Context-triggered Abstraction-based Control Design
Satya Prakash Nayak, Lucas Neves Egidio, Matteo Della Rossa, Anne-Kathrin Schmuck, Raphaël Jungers
TL;DR
This work tackles automatic synthesis of provably correct hybrid controllers for nonlinear dynamical systems under arbitrary LTL specifications, including context switches triggered by the environment. It introduces a two-layer architecture where the high-level logical layer and a low-level control layer exchange information via strategy templates and context-dependent reach-while-avoid objectives, all without relying on brute-force grid discretization.
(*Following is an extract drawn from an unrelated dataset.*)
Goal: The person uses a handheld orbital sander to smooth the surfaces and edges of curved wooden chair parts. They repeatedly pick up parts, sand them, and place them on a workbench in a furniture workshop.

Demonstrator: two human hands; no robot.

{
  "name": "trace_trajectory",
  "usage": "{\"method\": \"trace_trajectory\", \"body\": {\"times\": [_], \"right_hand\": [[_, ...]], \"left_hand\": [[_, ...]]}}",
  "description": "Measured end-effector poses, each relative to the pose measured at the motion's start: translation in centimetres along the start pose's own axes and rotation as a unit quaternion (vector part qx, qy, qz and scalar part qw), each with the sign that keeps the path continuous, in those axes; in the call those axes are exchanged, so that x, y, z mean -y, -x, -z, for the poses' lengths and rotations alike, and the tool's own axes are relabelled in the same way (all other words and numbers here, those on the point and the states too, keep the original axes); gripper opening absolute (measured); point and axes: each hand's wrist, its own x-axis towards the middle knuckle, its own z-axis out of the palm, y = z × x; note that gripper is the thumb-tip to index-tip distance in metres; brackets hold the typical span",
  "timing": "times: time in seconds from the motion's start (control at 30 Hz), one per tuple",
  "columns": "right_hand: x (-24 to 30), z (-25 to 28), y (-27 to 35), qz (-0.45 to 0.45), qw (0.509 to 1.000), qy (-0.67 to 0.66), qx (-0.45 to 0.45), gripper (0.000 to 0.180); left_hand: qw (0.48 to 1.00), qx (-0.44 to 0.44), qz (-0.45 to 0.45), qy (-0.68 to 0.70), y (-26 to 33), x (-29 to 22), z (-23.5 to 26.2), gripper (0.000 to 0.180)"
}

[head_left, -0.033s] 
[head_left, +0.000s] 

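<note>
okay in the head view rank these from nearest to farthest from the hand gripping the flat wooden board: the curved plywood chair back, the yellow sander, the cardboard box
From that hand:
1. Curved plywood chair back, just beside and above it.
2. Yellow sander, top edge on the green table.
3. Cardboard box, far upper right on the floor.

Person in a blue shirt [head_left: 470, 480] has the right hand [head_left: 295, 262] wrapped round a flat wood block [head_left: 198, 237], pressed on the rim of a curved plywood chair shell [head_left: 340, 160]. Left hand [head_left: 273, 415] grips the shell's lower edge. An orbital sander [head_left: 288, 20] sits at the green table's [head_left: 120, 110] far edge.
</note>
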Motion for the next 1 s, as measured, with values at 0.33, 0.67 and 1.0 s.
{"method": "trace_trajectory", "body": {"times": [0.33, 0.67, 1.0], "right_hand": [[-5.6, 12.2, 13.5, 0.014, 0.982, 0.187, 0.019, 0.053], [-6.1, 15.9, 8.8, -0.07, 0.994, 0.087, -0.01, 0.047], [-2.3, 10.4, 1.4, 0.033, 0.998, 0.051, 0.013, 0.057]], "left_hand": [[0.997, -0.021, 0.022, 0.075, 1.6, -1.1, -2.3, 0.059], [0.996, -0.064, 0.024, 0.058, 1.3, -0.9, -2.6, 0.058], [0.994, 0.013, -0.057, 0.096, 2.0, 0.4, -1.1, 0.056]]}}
A novel augmented parity-game framework and a dedicated solver enable end-to-end synthesis, while a CLF-based low-level design provides certified control policies that realize the high-level strategy. The approach demonstrates scalability and applicability to complex CPS scenarios, offering a principled, discretization-free path to reactive, correct-by-construction control.
Abstract
We consider the problem of automatically synthesizing a hybrid controller for non-linear dynamical systems which ensures that the closed-loop fulfills an arbitrary \emph{Linear Temporal Logic} specification. Moreover, the specification may take into account logical context switches induced by an external environment or the system itself. Finally, we want to avoid classical brute-force time- and space-discretization for scalability. We achieve these goals by a novel two-layer strategy synthesis approach, where the controller generated in the lower layer provides invariant sets and basins of attraction, which are exploited at the upper logical layer in an abstract way. In order to achieve this, we provide new techniques for both the upper- and lower-level synthesis. Our new methodology allows to leverage both the computing power of state space control techniques and the intelligence of finite game solving for complex specifications, in a scalable way.